Authorities sealed all roads leading to the graveyard, imposed strict curfew, pitched mobile bunkers and laid barricades to waylay the march. However, at many places curfew was defied by people who took out marches towards the graveyard. The historic Aali Masjid was also sealed by the authorities.
Syed Ali Geelani and Mirwaiz Umar Farooq were detained by police when they tried to step out of their residences to join the marches.
In old city area of Kani Kadal, a march to the martyrs’ graveyard was attacked with teargas shells. In Nawa Kadal, scores of people led by resistance leader Masroor Abbas Ansari took out a march from Khanqah-e-Sokhta towards the martyrs’ graveyard at Eidgah.
Government forces waylaid them with teargas shells and detained Masroor Abbas Ansari in the nearby police station. He has not been released yet.

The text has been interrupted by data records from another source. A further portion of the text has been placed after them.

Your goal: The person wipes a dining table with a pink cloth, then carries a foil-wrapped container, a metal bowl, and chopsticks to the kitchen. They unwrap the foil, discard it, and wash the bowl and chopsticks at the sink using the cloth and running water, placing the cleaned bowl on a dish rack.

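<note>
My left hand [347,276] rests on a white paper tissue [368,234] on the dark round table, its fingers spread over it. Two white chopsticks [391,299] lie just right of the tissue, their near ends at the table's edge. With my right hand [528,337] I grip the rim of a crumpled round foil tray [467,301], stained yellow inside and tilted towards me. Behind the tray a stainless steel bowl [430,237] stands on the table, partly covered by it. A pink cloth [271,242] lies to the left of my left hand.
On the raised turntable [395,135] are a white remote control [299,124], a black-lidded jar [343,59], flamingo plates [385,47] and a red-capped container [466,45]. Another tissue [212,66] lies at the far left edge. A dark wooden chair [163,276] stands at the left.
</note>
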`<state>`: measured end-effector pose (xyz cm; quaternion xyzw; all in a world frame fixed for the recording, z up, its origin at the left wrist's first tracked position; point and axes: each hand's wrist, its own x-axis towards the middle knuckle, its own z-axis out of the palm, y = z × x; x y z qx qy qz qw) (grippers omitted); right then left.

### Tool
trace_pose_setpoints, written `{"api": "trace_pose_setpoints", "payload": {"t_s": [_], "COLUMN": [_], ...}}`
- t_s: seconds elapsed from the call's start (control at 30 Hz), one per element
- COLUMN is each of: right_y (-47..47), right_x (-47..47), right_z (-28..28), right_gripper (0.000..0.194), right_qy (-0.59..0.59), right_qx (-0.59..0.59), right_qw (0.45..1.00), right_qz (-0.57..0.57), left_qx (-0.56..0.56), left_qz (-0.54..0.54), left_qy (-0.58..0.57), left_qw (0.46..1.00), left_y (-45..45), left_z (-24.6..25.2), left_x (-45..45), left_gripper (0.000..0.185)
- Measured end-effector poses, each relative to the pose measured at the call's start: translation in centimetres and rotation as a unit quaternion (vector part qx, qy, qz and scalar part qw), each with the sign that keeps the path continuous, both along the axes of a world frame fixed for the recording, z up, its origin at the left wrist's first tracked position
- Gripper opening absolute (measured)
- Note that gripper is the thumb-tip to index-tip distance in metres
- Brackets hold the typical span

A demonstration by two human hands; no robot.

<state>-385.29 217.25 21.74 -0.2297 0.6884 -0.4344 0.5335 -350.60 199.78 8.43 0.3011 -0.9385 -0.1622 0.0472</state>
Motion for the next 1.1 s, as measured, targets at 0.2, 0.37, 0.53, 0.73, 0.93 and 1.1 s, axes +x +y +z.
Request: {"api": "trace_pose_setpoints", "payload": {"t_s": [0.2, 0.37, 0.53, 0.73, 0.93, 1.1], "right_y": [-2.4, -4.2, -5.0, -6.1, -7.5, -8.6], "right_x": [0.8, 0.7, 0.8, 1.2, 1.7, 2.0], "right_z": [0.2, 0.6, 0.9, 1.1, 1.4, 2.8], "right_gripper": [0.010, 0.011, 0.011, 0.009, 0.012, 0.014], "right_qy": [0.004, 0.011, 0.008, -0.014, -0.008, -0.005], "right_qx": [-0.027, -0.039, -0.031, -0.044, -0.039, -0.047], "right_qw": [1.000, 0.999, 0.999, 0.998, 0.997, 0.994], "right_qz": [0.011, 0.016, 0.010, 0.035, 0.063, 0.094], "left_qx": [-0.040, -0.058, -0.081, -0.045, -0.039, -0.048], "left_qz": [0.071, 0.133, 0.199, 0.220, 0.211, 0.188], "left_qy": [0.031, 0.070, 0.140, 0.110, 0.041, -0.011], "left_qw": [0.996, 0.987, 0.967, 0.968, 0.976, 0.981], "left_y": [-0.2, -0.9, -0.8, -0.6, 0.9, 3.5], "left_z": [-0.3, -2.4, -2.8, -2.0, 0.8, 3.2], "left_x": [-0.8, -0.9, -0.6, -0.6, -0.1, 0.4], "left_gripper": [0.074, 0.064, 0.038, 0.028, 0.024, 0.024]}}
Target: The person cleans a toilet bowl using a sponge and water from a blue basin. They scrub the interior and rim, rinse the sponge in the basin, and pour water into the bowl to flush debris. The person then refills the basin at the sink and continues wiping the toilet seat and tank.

In the afternoon, another march was taken out from Nawa Kadal. It dispersed peacefully when a razor-wire barricade at Safa Kadal bridge blocked their movement. JKLF leader Bashir Ahmad Kashmiri, who led the march, said that “martyrs are heroes of Kashmiris and every Kashmiri is indebted to these great sons of the soil.”
At Pampore, the hometown of Sheikh Mohammad Aziz, police foiled a programme to commemorate his death.
In Talgam village of Pulwama, and in Imam Sahib and Wechi villages of Shopian district, separate seminars were held on the ongoing movement. It was unanimously decided that the leadership’s programme will be strictly followed.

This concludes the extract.